もしかしたらルルカは、ドラゴンが出て来る冒険譚なんかを読んで冒険者になった口なのかもしれない。
実際にこの都市の冒険者がやっていることは、基本的に迷宮で身の丈に合った魔物を狩るだけで、物語のような冒険はほとんどないわけだけれど。

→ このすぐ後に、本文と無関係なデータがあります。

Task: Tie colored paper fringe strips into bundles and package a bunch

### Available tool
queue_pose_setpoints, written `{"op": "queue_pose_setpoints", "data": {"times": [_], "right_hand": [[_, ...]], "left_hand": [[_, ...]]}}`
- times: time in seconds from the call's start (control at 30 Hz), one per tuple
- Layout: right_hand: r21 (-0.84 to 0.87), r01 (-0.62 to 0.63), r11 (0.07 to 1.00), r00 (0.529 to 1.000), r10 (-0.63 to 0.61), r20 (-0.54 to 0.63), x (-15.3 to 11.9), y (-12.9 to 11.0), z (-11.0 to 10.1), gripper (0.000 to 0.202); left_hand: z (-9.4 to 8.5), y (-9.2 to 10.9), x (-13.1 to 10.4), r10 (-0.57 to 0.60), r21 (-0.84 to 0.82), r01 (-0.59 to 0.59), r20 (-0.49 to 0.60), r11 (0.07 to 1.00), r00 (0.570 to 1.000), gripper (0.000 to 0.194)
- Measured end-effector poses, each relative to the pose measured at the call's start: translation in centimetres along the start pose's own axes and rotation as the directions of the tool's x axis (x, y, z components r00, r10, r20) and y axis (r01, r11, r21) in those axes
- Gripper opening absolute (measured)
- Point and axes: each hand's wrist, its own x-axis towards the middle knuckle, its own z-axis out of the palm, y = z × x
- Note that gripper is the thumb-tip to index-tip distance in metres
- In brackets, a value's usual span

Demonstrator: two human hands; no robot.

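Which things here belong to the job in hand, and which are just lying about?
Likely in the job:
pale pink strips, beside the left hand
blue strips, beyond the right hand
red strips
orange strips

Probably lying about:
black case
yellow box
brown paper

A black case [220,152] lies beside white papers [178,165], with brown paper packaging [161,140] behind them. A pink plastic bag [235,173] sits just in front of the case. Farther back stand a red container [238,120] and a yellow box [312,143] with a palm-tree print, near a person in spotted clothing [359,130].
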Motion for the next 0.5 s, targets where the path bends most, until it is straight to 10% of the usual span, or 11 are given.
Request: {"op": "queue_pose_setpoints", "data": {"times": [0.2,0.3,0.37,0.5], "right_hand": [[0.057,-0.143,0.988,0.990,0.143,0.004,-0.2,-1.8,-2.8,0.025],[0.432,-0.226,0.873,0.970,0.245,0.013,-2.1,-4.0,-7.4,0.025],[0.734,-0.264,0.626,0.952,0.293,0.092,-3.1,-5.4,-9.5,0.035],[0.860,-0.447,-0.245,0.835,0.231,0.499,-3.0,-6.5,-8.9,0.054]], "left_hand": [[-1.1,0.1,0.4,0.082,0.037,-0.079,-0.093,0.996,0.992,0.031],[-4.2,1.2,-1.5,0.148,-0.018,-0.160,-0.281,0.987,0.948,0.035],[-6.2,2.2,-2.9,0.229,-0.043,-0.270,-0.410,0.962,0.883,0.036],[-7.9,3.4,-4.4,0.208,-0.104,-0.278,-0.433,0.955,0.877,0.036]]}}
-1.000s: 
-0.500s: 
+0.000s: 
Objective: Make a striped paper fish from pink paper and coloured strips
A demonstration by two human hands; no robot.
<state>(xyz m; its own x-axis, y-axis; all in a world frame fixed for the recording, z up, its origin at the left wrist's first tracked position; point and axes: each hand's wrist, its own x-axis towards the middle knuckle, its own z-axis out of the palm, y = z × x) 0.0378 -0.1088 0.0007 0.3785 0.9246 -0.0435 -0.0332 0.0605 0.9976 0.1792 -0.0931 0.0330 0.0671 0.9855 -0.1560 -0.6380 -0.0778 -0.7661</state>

いや、だからこそこういったものに憧れるのかもしれないが。
そんなことを考えながら、ルルカと適当な話をしつつ大通りを目指す。
すると、ふと筋肉質な男が、通りの反対側からこちらに向かってくるのが見えた。
メイスを背中に背負っている、いかにも屈強そうな男だ。
服装はよく見るメディネ教の神官が着ているもの。
体つきは神官らしくないが、間違いなくメディネ教の神官だろう。
俺たちと同じように、迷い込んでしまったのかもしれない。
そして、すれ違いざま。
神官が、俺とルルカのことを睨んだような気がした。
まるで値踏みをするような、そんな目付き。
……女連れでこんな薄暗い路地に入りやがって、みたいなアレだろうか。
神官なのに、そこらのゴロつきみたいな目付きをしている。
しかし、もうこれ以上のトラブルは沢山だ。
こんな人通りの少ない道で「おうおう兄ちゃん良い女連れてんなぁ!」みたいに絡まれてはたまらない。
できるだけ見ないようにしながらやり過ごす。
「……シキもあれぐらい鍛えた方が良いと思うな」
すると、ルルカがこんなことを言い出した。
「いや、無茶言うなよ。それに俺は自分から戦うつもりはないんだ。鍛えるのは逃げ足だけで十分だよ」
「でも少なくとも、ドラゴンを見ても腰が引けなくなるよ、きっと」
……よく見ていますね、ルルカさん。
でもやっぱり、ドラゴンは怖いです。